**TASK ITEM:**
Provide only the number of lines in the data below that contain the word "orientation".

**DATASET ENTRIES:**
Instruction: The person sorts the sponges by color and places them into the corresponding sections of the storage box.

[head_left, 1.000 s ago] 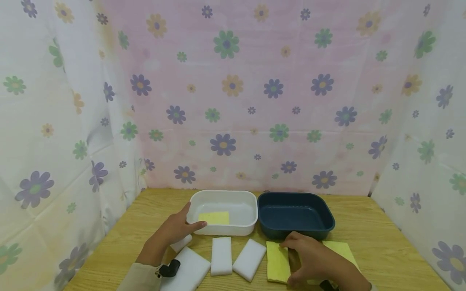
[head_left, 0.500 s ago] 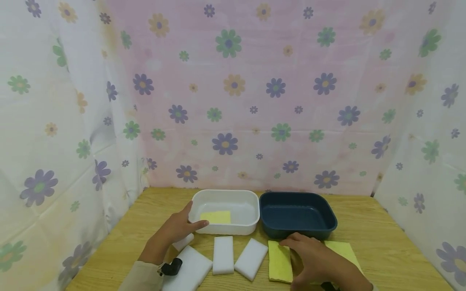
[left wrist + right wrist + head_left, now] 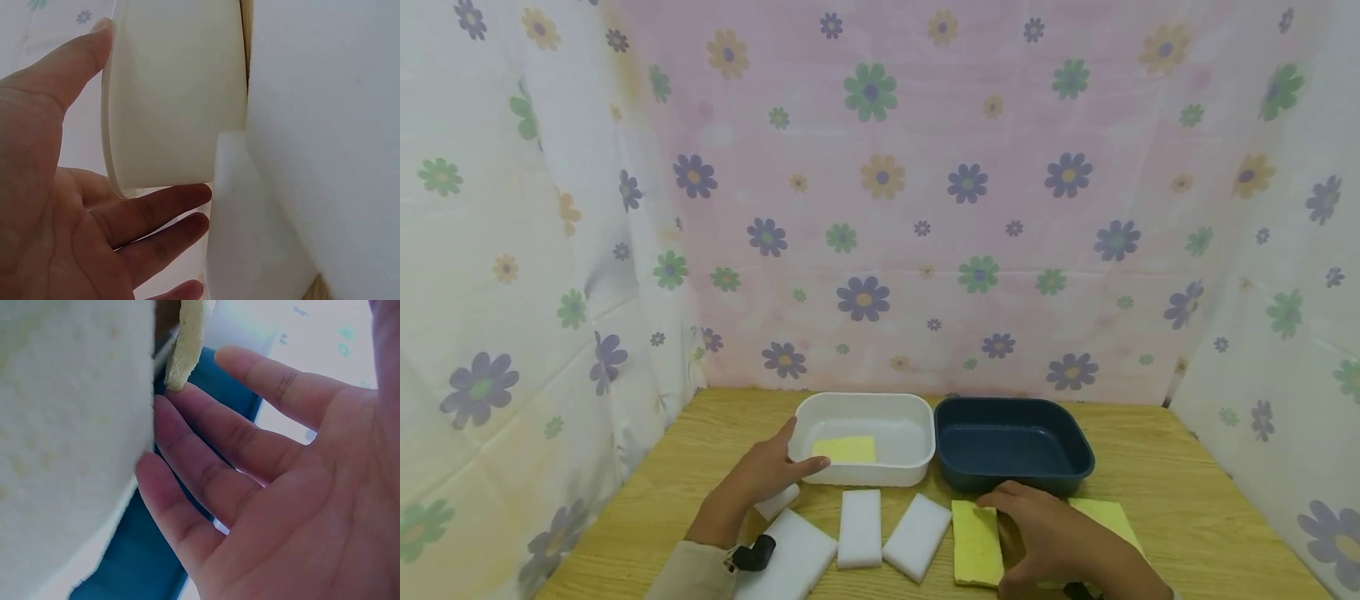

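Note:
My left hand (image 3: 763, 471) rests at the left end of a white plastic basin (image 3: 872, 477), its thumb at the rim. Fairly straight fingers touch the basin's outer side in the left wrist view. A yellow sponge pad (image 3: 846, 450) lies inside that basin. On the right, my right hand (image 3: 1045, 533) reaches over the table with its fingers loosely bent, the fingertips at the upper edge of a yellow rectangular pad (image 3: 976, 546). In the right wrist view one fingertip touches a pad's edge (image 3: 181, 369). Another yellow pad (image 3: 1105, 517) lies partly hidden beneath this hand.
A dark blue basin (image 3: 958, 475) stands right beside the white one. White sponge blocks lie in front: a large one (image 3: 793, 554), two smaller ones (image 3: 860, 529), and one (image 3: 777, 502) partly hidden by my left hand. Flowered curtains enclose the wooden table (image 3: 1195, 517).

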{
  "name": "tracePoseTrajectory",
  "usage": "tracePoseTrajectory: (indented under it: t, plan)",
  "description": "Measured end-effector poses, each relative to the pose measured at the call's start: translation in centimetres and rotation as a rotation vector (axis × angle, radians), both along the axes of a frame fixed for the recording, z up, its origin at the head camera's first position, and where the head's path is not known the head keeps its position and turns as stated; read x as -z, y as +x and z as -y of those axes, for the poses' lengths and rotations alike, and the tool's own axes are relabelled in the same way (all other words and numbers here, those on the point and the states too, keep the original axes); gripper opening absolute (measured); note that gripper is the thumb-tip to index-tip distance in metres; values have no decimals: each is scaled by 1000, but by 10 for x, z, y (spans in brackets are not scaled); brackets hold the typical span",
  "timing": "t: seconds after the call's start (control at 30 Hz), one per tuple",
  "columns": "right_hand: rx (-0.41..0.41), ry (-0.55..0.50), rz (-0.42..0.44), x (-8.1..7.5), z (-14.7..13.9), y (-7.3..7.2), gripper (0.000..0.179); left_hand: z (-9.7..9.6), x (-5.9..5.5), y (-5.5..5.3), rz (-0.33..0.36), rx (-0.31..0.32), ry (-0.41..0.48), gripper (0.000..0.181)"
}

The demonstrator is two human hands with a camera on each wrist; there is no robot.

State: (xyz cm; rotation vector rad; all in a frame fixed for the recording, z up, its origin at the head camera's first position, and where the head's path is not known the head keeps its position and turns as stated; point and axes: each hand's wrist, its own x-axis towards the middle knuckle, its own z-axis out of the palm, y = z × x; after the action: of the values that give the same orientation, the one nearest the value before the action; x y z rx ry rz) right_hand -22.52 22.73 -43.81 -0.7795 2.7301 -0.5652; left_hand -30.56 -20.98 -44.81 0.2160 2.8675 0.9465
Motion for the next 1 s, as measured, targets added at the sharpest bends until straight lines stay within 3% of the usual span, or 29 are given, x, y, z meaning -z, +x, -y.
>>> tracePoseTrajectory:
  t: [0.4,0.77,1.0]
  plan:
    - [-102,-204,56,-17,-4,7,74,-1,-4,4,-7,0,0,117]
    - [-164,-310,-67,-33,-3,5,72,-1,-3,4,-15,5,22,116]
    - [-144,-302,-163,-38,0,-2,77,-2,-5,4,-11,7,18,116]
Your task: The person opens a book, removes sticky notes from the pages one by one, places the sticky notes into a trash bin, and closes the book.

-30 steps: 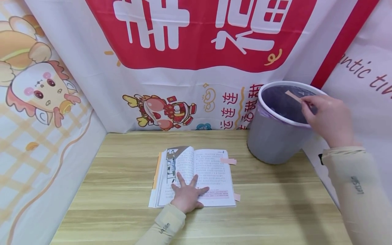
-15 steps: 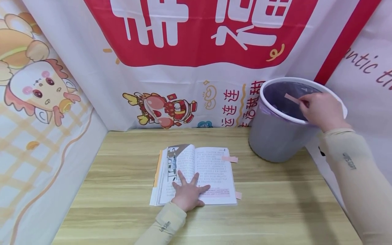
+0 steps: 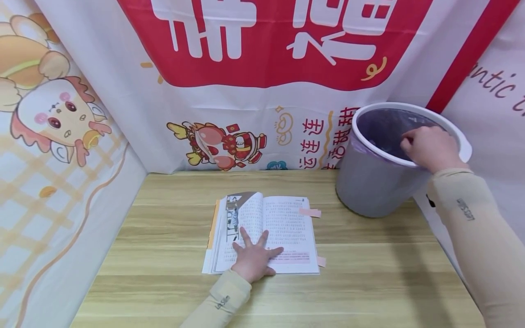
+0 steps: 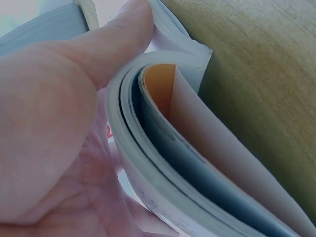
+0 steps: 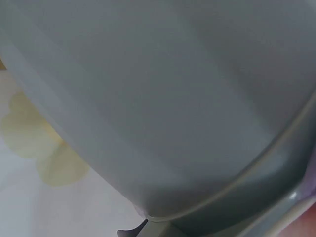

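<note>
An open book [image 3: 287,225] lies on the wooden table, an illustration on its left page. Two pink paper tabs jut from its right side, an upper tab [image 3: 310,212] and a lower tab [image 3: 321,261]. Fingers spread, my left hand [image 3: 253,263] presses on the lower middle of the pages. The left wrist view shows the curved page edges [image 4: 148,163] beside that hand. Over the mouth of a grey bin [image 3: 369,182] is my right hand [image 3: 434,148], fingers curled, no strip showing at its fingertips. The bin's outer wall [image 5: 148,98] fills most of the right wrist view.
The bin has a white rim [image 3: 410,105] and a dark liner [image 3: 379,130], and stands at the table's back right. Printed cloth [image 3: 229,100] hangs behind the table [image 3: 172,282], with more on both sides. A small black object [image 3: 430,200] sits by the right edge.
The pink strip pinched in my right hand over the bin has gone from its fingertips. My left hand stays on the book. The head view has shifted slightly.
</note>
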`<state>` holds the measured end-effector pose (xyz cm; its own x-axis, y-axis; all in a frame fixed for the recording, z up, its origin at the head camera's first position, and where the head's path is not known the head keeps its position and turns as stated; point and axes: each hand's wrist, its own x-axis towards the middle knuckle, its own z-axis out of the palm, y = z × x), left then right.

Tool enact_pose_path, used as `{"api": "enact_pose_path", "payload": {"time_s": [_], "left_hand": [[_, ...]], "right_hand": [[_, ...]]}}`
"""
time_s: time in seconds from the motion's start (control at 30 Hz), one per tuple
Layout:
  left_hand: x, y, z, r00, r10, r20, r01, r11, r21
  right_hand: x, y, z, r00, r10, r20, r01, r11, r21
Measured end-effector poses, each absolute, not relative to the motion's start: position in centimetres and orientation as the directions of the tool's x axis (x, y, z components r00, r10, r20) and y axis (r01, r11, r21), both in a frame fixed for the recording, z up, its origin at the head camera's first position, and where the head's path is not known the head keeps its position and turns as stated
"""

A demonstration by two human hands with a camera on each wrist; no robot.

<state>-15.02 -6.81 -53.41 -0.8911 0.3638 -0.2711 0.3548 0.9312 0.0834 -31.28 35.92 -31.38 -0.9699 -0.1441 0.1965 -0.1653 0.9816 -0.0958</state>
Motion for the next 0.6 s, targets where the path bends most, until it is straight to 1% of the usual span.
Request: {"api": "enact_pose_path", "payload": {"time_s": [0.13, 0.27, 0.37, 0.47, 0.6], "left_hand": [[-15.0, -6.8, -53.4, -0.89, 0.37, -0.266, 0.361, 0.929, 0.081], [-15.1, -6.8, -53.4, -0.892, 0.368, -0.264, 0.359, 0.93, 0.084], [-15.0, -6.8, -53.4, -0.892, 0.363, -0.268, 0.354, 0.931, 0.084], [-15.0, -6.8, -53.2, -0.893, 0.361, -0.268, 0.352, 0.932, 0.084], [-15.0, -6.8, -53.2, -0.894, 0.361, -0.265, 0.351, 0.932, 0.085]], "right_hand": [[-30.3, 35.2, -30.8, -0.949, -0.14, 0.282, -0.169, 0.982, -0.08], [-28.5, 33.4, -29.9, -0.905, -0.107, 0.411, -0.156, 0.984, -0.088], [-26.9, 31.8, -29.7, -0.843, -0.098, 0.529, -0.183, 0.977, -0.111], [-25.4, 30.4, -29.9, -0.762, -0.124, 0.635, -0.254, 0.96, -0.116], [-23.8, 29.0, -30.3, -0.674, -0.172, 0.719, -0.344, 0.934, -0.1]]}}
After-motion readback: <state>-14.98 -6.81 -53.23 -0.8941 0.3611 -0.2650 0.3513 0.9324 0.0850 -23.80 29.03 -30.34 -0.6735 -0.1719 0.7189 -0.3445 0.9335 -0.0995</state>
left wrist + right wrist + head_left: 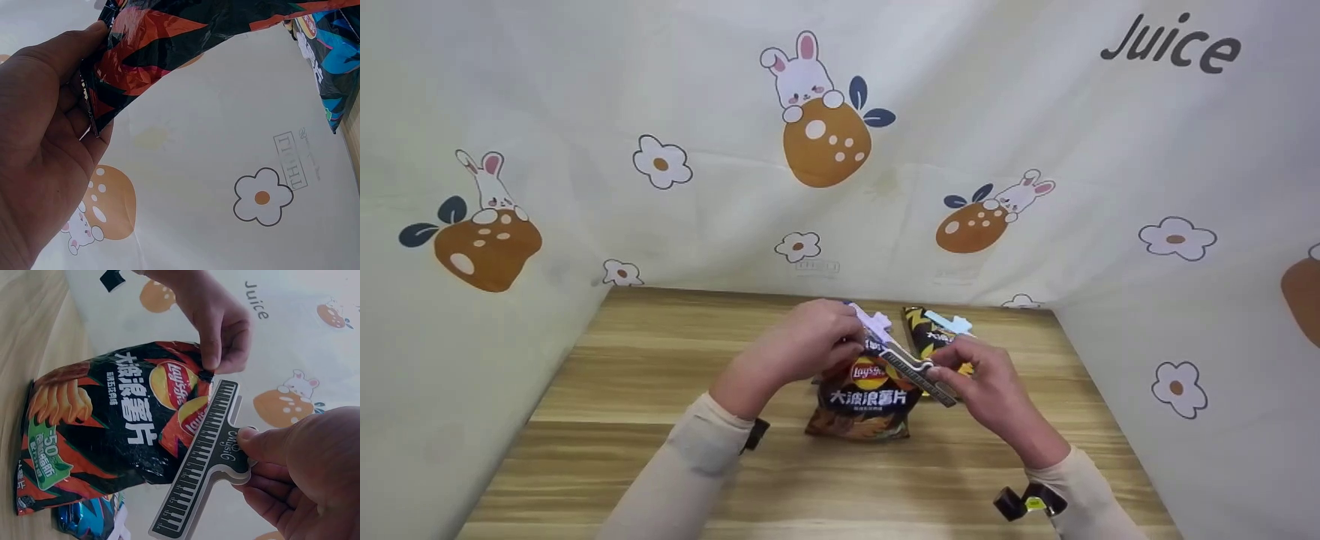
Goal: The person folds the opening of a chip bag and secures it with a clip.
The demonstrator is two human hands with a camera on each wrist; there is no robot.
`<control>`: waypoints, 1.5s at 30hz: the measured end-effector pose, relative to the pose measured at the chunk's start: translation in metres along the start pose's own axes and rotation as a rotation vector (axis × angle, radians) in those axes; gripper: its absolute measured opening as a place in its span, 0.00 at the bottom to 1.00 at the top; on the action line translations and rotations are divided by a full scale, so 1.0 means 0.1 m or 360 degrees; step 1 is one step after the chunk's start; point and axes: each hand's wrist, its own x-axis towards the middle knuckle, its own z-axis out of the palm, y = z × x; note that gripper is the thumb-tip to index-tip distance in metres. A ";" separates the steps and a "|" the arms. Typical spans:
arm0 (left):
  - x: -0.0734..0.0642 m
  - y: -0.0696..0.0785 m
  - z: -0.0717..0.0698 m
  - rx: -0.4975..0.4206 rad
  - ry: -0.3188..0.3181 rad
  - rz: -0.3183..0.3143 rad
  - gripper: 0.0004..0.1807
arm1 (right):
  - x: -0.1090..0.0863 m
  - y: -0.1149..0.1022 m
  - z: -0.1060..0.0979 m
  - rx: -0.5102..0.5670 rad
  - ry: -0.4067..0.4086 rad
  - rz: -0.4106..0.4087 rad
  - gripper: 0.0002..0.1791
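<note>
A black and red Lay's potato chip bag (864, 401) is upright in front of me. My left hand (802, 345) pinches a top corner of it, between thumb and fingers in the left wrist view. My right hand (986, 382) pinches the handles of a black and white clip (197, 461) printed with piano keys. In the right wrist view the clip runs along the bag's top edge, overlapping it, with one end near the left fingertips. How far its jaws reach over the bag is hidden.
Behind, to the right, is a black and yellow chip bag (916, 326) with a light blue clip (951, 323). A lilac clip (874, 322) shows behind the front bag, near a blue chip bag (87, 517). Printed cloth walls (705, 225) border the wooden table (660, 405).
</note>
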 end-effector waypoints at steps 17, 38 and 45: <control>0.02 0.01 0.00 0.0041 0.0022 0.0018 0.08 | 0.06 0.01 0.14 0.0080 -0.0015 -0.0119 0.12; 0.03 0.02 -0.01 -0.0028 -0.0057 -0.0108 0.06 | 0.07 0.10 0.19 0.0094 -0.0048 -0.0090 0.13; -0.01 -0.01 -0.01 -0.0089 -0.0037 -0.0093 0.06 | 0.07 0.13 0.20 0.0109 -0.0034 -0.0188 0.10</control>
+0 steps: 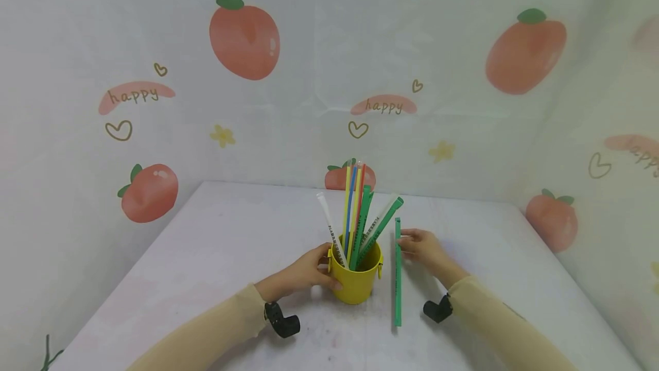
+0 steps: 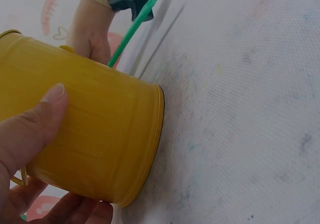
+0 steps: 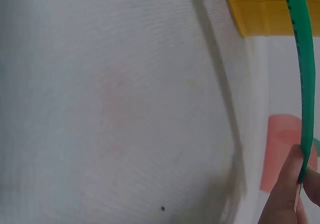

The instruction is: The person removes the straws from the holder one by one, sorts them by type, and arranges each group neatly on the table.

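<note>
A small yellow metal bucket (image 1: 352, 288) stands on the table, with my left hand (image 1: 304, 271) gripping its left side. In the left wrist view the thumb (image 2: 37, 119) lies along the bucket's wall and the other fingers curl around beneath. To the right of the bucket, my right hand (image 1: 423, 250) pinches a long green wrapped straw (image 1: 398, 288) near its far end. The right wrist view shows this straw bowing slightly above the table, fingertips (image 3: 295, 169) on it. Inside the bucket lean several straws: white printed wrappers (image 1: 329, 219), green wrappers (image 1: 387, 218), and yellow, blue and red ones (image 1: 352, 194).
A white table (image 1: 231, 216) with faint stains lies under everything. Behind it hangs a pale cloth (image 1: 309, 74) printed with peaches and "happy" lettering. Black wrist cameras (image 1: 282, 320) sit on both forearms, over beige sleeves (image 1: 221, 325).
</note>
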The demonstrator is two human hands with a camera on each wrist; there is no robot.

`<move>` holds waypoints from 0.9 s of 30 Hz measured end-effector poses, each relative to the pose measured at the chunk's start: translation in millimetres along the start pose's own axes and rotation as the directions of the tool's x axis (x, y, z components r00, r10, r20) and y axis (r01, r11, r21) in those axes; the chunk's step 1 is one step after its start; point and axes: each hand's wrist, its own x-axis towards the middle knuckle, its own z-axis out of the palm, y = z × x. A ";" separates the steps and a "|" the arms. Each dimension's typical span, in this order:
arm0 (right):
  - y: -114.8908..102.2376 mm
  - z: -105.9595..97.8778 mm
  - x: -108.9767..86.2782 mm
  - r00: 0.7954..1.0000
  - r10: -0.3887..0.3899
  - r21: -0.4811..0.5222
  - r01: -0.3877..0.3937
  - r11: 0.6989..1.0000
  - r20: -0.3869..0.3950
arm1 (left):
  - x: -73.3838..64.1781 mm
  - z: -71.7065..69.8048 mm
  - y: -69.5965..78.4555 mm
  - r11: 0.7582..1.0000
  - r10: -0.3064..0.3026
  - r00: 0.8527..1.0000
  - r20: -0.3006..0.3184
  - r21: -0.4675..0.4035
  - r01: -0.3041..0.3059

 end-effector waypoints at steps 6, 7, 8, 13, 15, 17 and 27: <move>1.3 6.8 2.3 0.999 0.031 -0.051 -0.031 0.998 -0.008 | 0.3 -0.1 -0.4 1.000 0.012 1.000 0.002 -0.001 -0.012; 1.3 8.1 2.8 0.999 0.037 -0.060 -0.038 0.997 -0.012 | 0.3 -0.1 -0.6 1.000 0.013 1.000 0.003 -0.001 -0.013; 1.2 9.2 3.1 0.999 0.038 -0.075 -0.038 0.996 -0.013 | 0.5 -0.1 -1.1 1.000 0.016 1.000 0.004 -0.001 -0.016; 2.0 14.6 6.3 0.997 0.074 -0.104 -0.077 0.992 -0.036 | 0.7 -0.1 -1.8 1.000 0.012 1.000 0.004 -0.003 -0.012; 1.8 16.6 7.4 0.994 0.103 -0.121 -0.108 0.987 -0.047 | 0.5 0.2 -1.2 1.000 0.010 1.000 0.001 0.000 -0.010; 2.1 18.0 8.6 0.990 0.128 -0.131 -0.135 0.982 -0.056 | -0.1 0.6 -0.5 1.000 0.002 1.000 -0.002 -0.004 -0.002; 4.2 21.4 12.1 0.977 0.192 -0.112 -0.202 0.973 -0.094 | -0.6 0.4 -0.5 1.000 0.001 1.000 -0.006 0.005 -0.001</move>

**YOUR SOLUTION:**
2